Não é fácil aceitar o vazio.
Olha-se para o horizonte e fica-se à espera que surja qualquer coisa.
No silêncio da noite, os sentidos aguardam a negação do nada.
É uma expectativa milenar, herdada e legada para fazer de conta que há alguma coisa.
Foi ficando da ignorância dos tempos, um rasto firme da alergia à inexistência.
Toda a razão, toda a informação intimamente acumulada, choca com um passado todo poderoso onde se definiram as verdades eternas.
O homem, esquecido que é o pó das estrelas, prefere ser o bolor da história.
Os tempos novos são de recuo.
A evolução, fosse o que fosse, parou perante a manipulação orgânica da consciência.
A protuberância do umbigo, deixou de acreditar na terra como centro do universo e ficou orfã de centralidade.
O Deus que tudo justificava, continua a servir, metido no bolso da conveniência.
O homem passou a ser uma deficiência fatal do planeta.
Não é fácil aceitar o vazio.
Como não é fácil aceitar a contingência.
Melhor seria que tudo estivesse previsto, e uma potência qualquer determinasse cada movimento.
Melhor porque mais fácil.
O músculo cresceu e evoluiu para agora ficar parado, desajeitado e inútil, a definhar na sua preguiça inconsequente.
Mandam, então, os que têm a ambição de mandar.
Determinam sobre a inércia própria dos que não se querem aborrecer.

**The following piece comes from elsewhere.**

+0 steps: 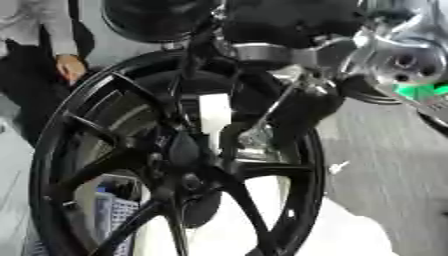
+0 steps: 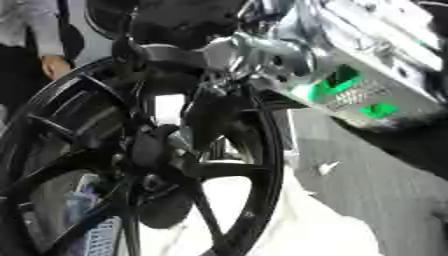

Quem diga duas palavras seguidas sobre um pedestal suficientemente elevado, receberá os aplausos da multidão perdida de tédio.
Não é fácil aceitar o vazio.
Na infância iludem-nos com espaços, tempos e estômagos bem cheios, repletos.
Esgotam-se nos primeiros anos os terrenos da maravilha, e todo o resto do tempo se passa a ignorar.
A paz da morte há-de ser mantida.
Nenhum esforço será exigido.
É preciso que nada desperte emoções lúcidas.
É preciso que cada palavra nova seja isenta de surpresa.
Beatriz Teresa
1 comentário:
Beatriz Teresa,
Excelente dissertação sobre a actualidade da realidade humana: "o homem passou a ser uma deficiência fatal do planeta"; "é preciso que nada desperte emoções lúcidas", escreves, com sabedoria, num dos textos mais lúcidos que li nos últimos tempos.
Gostei muito. Um abraço.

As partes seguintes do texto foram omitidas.